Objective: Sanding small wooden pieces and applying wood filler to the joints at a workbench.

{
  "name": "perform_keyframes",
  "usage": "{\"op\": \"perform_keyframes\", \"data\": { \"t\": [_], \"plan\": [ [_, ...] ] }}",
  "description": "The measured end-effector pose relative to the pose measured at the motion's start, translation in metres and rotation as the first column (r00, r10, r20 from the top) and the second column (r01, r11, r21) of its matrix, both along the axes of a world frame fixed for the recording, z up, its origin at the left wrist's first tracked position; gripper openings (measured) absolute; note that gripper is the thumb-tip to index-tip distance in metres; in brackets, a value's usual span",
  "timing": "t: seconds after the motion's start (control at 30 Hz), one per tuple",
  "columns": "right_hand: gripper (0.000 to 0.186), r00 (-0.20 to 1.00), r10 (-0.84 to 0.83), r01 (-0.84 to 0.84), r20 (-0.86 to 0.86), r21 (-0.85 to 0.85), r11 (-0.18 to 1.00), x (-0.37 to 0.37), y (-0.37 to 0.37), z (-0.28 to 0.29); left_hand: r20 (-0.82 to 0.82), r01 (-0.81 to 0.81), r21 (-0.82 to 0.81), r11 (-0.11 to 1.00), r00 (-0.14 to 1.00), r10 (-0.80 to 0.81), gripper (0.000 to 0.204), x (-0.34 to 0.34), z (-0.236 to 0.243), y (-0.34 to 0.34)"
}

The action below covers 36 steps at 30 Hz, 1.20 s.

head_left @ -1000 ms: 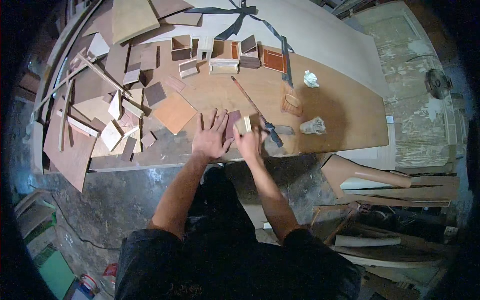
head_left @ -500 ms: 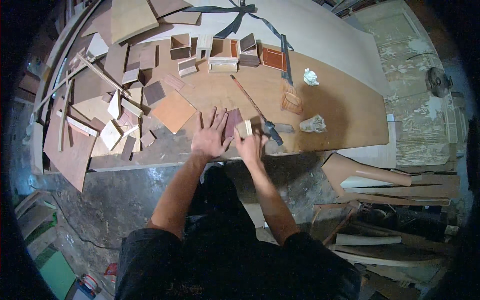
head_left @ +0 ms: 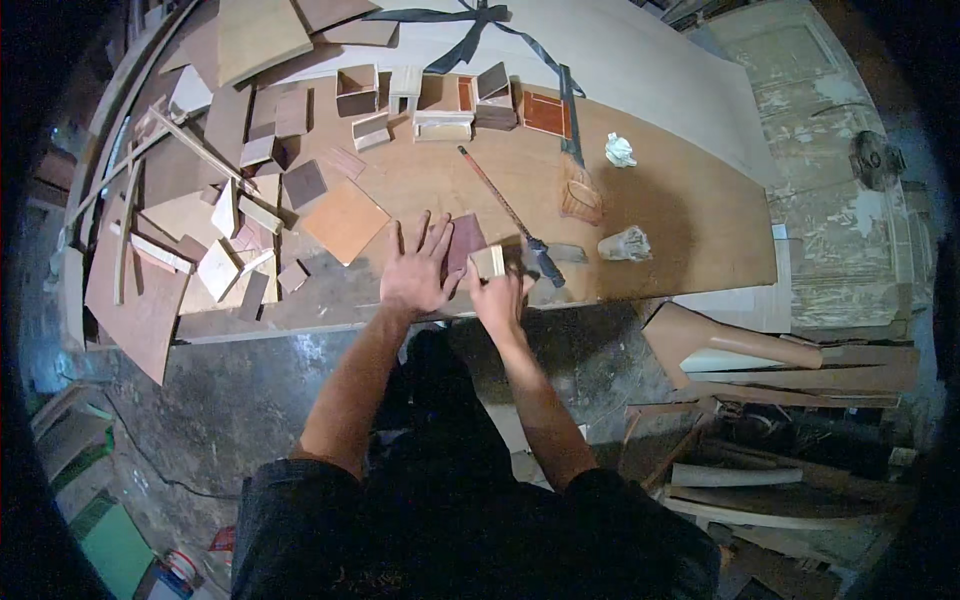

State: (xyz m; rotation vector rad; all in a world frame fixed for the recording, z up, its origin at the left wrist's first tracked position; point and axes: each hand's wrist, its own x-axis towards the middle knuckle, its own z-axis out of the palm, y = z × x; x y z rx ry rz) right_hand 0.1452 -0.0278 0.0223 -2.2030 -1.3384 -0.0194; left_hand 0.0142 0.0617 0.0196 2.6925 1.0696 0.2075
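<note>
My left hand (head_left: pixel 414 276) lies flat with its fingers spread, on the left edge of a reddish-purple sheet (head_left: pixel 465 236) that looks like sandpaper. My right hand (head_left: pixel 499 299) pinches a small pale wooden block (head_left: pixel 487 263) at the sheet's lower right. The block has a layered light edge; whether its underside touches the sheet is hidden. Just right of it lies a thin saw-like blade (head_left: pixel 492 191) with a black-wrapped handle. An orange-tan square board (head_left: pixel 346 221) rests left of my left hand.
Small wooden box-like pieces (head_left: pixel 444 125) stand along the back of the worktable (head_left: pixel 690 235). Wood offcuts and strips (head_left: pixel 219 270) are heaped at left. At right are crumpled white paper (head_left: pixel 620 150) and a clear plastic cup (head_left: pixel 625 245). The table's front edge runs under my wrists.
My right hand and the block, blurred before, now show more sharply and sit slightly lower. My left hand stays spread in the same place.
</note>
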Motion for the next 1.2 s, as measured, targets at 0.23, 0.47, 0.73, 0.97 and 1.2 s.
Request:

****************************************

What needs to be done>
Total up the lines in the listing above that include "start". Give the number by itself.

Output of the task>
2